To Be on Your Own, But Not a Complete Unknown
Melissa Wheeler
Beans Loses Home Moorings, but keeps his vision
New York-based abstract rapper/producer Beans is temporarily homeless."I got kicked out," is all he says by way of explanation of why he is bedding down in a hotel in his hometown of New York City a day after stepping off a tour with the Unicorns.
Later he will narrowly elaborate, but many tracks on his second solo album on Warp, Now Soon Someday, have already ratted him out. On top of trademark sparse, old-school aesthetic beats to background his rapid-fire rhyme style, lyrics allude to the strife the fecund and dexterous rapper has endured in past months. Take for example Win or Lose You Lose:
"Will cigarettes be the death of me?/ Lungs screaming happy emphysema/ smoke when I'm depressed helps relieve stress/ a part-time father a baby's mother/ can't be bothered couldn't be/ the man she need of me/ she can be frivolous/ so hope rest in the eyes of our daughter/ Sanura I'm a stranger in her aura."
"I'm a pretty introspective person, and believe it or not I'm very personal and vulnerable with my lyrics," he said.
"I talk a lot about what's happening in my life at the moment ... that album is pretty current. I was dealing with a lot when that was happening. If you listen to Win or Lose You Lose, that whole first verse is talking about Anti Pop breaking up, talking about not seeing my daughter anymore, talking about not even having a place to live. Gold Skull was written as an argument with my daughter's mother. Yeah, to be honest, it is one of the more personal
ones, for me. Well, Crevice is the most personal."Crevice is the story of Beans dealing with the death of his father when he was around 10 years old, which he says he "didn't take too well."

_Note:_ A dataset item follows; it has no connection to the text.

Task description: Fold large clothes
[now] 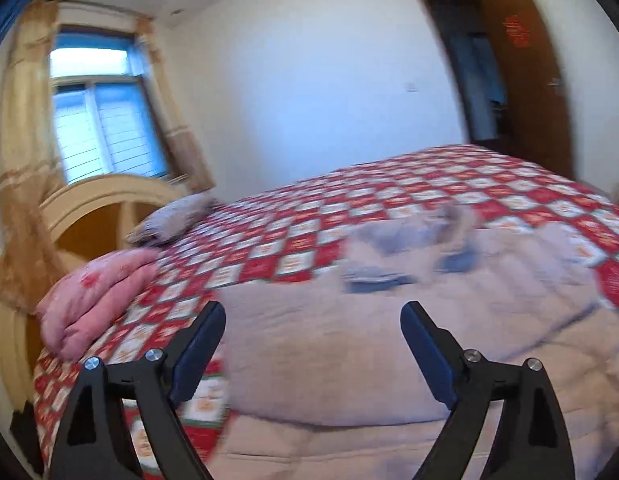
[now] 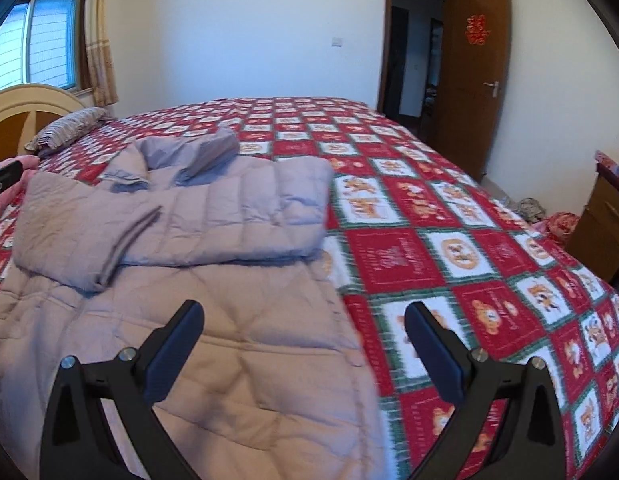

After his father died, he became interested in the military and joined the Naval Sea Cadets.
"I wanted to be a mercenary for a minute," he says, and starts laughing.
"Get paid to kill people to get over how I was feeling."
That didn't last, and Beans returned to the creativity he had always manifested. As a kid, before the passing of his dad, he can remember being a devout Kiss fan and begging his mom for the make up, dolls and records. He would rope his younger brother and sister into putting on the makeup and using tennis rackets for guitars.
Despite these early indications, music and writing wouldn't become his focus until his last year of high school. His father, a nurse by profession with a passion for writing poetry, introduced him to comic books and the young Beans used drawing as an early creative outlet.
After the death of his dad, he "really started to mess up in school," so for high school he went to a small arts school in New York City. It was then that his fashion sense emerged to reflect his unconventional artistic drive. Beans bounced to a public school halfway through Grade12, and it was his last year in that public school where he slipped into the music stream.
"I went to this Black Expo, this convention for independent black businesses, where I put my name in a draw and won a how-to-DJ-scratch video," he recalls. "My brother was like, 'It's a sign! It's a sign!'
But a friend who knew my financial situation said it was cheaper to just write."
And so Beans began to write, and kept on throughout his half-year in Atlanta studying graphic design at the American College for the Applied Arts, and then over the next few years in the Connecticut Institute of Art, studying commercial and graphic design.
It was around this time that he met Nine, a poet at the beginning of her career, who introduced him to the poetry scene.
"Poetry allowed me to become more expressive in terms of how it's said, because at that time my only influence from music was from straight-up hip-hop and I was trying to find other things to hear," he says. "But I was really searching for other ways to do things. I was pretty bored even back then, and what poetry did was open me up to how to say things differently."
The first time Beans presented one of his poems was at a Nuyorican Poets slam in New York City, but it was the first time he read at one of the Rap Meets Poetry events at the Fez club in NYC that he would meet his future Anti Pop Consortium collaborators High Priest, M. Sayyid and E. Blaize.
That was the early 1990s, and it wasn't until 1997 that they began to work together, putting out a series of five cassettes on Anti Pop records called consortiums, and starting the infamous "Disturb the equilibrium. Anti Pop Records. We will crush you," sticker campaign.
They released four albums before breaking up in August 2002, an event which was squarely blamed on Beans.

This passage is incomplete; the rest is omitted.